I shall not date from this place again, intending to quit it as soon as
possible. It is disturbed by the crouds from the camps, which are broken
up, and the soldiers are extremely brutal and insolent. So much are the
people already familiarized with the unnatural depravity of manners that
begins to prevail, that the wife of the Colonel of a battalion now here
walks the streets in a red cap, with pistols at her girdle, boasting of
the numbers she has destroyed at the massacres in August and September.
The Convention talk of the King's trial as a decided measure; yet no one
seems to admit even the possibility that such an act can be ever
intended. A few believe him culpable, many think him misled, and many
acquit him totally: but all agree, that any violation of his person would
be an atrocity disgraceful to the nation at large.--The fate of Princes
is often disastrous in proportion to their virtues. The vanity,
selfishness, and bigotry of Louis the Fourteenth were flattered while he
lived, and procured him the appellation of Great after his death. The
greatest military talents that France has given birth to seemed created
to earn laurels, not for themselves, but for the brow of that
vain-glorious Monarch. Industry and Science toiled but for his
gratification, and Genius, forgetting its dignity, willingly received
from his award the same it has since bestowed.
Louis the Fifteenth, who corrupted the people by his example, and ruined
them by his expence, knew no diminution of the loyalty, whatever he might
of the affection, of his people, and ended his days in the practice of
the same vices, and surrounded by the same luxury, in which he had passed
them.
Louis the Sixteenth, to whom scarcely his enemies ascribe any vices, for
its outrages against whom faction finds no excuse but in the facility of
his nature--whose devotion is at once exemplary and tolerant--who, in an
age of licentiousness, is remarkable for the simplicity of his manners--
whose amusements were liberal or inoffensive--and whose concessions to
his people form a striking contrast with the exactions of his
predecessors.--Yes, the Monarch I have been describing, and, I think, not
partially, has been overwhelmed with sorrow and indignities--his person
has been degraded, that he might be despoiled of his crown, and perhaps
the sacrifice of his crown may be followed by that of his life. When we
thus see the punishment of guilt accumulated on the head of him who has
not participated in it, and vice triumph in the security that should seem
the lot of innocence, we can only adduce new motives to fortify ourselves
in this great truth of our religion--that the chastisement of the one,
and reward of the other, must be looked for beyond the inflictions or
enjoyments of our present existence.
I do not often moralize on paper, but there are moments when one derives
one's best consolation from so moralizing; and this easy and simple
justification of Providence, which refers all that appears inconsistent
here to the retribution of a future state, is pointed out less as the
duty than the happiness of mankind. This single argument of religion
solves every difficulty, and leaves the mind in fortitude and peace;
whilst the pride of sceptical philosophy traces whole volumes, only to
establish the doubts, and nourish the despair, of its disciples.

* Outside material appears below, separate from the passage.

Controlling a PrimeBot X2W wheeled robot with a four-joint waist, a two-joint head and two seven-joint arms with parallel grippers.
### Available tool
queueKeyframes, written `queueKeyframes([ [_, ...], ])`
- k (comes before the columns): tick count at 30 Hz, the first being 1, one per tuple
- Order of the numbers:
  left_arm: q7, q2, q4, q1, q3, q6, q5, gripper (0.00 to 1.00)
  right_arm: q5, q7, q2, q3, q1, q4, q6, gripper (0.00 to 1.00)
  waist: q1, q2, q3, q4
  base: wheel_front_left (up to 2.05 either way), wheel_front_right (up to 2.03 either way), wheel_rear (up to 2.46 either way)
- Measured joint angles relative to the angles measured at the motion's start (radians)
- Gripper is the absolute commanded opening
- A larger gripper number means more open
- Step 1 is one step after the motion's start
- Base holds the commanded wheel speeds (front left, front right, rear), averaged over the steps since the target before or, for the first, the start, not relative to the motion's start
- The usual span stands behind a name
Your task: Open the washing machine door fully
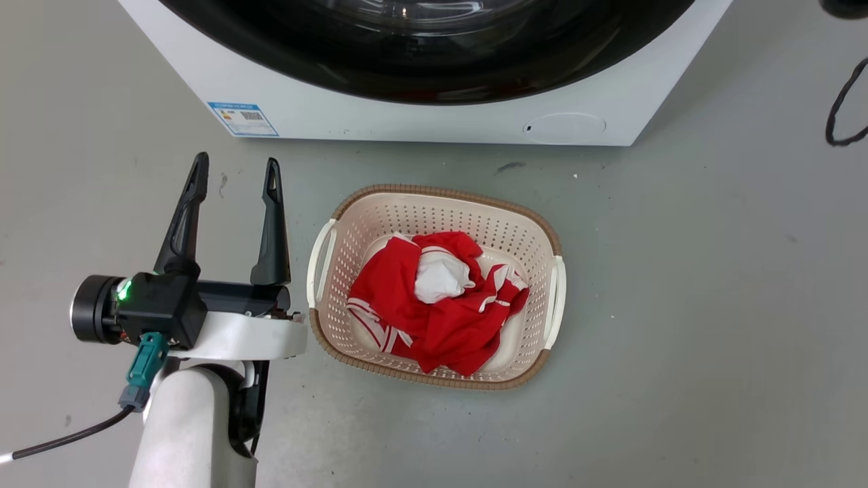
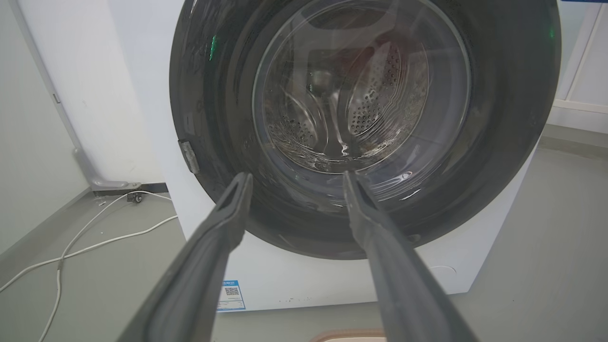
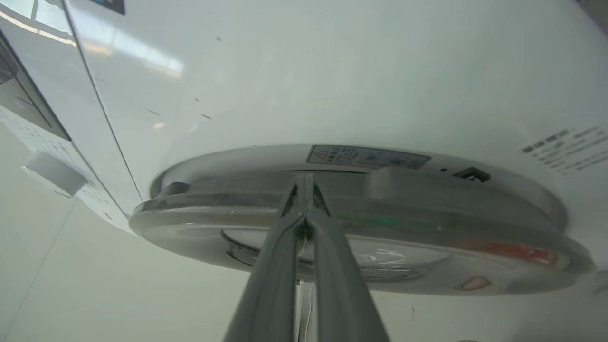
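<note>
The white washing machine [image 1: 407, 122] stands at the top of the head view. Its glossy black washing machine door [image 1: 434, 61] lies flat against the front. My left gripper [image 1: 234, 173] hovers open and empty over the floor, left of the basket and short of the machine. The left wrist view looks between my left gripper's [image 2: 297, 175] spread fingers at the door [image 2: 498, 118] and its clear glass bowl [image 2: 361, 85]. In the right wrist view my right gripper [image 3: 304, 179] is shut, its tips at the seam between the door's rim [image 3: 427, 223] and the machine front [image 3: 332, 71].
A beige laundry basket [image 1: 434, 203] with red and white clothes [image 1: 434, 305] sits on the grey floor in front of the machine. White cables [image 2: 95, 237] lie on the floor left of the machine, and a black cable [image 1: 841, 108] loops at the right.
</note>
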Motion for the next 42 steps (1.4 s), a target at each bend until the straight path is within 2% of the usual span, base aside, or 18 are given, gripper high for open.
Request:
queueKeyframes([
  [12,0.0,-0.002,-0.012,-0.023,-0.01,-0.008,0.0,1.0,-0.048,-0.019,0.007,0.01,-0.149,0.163,0.0,0.0,0.0,0.0,0.055,0.024,0.0,0.0,0.0],
  [16,0.0,-0.005,-0.012,-0.027,-0.015,-0.009,0.0,1.0,-0.053,0.014,0.004,0.013,-0.174,0.184,0.0,0.0,0.0,0.0,0.069,0.032,0.0,0.0,0.0],
  [23,0.0,-0.007,-0.012,-0.031,-0.022,-0.009,0.0,1.0,-0.04,0.138,-0.006,0.004,-0.181,0.192,0.0,0.0,0.0,0.0,0.074,0.036,0.0,0.0,0.0],
  [24,0.0,-0.008,-0.011,-0.032,-0.023,-0.009,0.0,1.0,-0.025,0.201,0.001,0.001,-0.178,0.193,0.0,0.0,0.0,0.0,0.074,0.031,0.0,0.0,0.0],
  [29,0.0,-0.01,-0.009,-0.035,-0.021,-0.009,0.0,1.0,-0.003,0.302,0.008,-0.001,-0.146,0.158,0.0,0.0,0.0,0.0,0.069,0.014,0.0,0.0,0.0],
  [37,0.0,-0.01,0.012,-0.032,-0.016,-0.009,0.001,1.0,0.024,0.433,0.015,0.005,-0.03,0.067,0.0,0.0,-0.0001,0.0,0.02,-0.006,0.0,0.0,0.0],
  [42,0.0,-0.011,0.031,-0.004,-0.014,-0.009,0.002,1.0,0.042,0.509,0.043,0.018,0.086,-0.001,0.0,0.0,-0.0001,0.0,-0.038,-0.014,0.0,0.0,0.0],
])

Adieu. I cannot conclude better than with these reflections, at a time
when disbelief is something too fashionable even amongst our
countrymen.--Yours, &c.
Amiens, October, 1792.
I arrived here the day on which a ball was given to celebrate the return
of the volunteers who had gone to the assistance of Lisle.*
*The bombardment of Lisle commenced on the twenty-ninth of
September, at three o'clock in the afternoon, and continued, almost
without interruption, until the sixth of October. Many of the
public buildings, and whole quarters of the town, were so much
damaged or destroyed, that the situation of the streets were
scarcely distinguishable. The houses which the fire obliged their
inhabitants to abandon, were pillaged by barbarians, more merciless
than the Austrians themselves. Yet, amidst these accumulated
horrors, the Lillois not only preserved their courage, but their
presence of mind: the rich incited and encouraged the poor; those
who were unable to assist with their labour, rewarded with their
wealth: the men were employed in endeavouring to extinguish the fire
of the buildings, or in preserving their effects; while women and
children snatched the opportunity of extinguishing the fuzes of the
bombs as soon as they fell, at which they became very daring and
dexterous. During the whole of this dreadful period, not one
murmur, not one proposition to surrender, was heard from any party.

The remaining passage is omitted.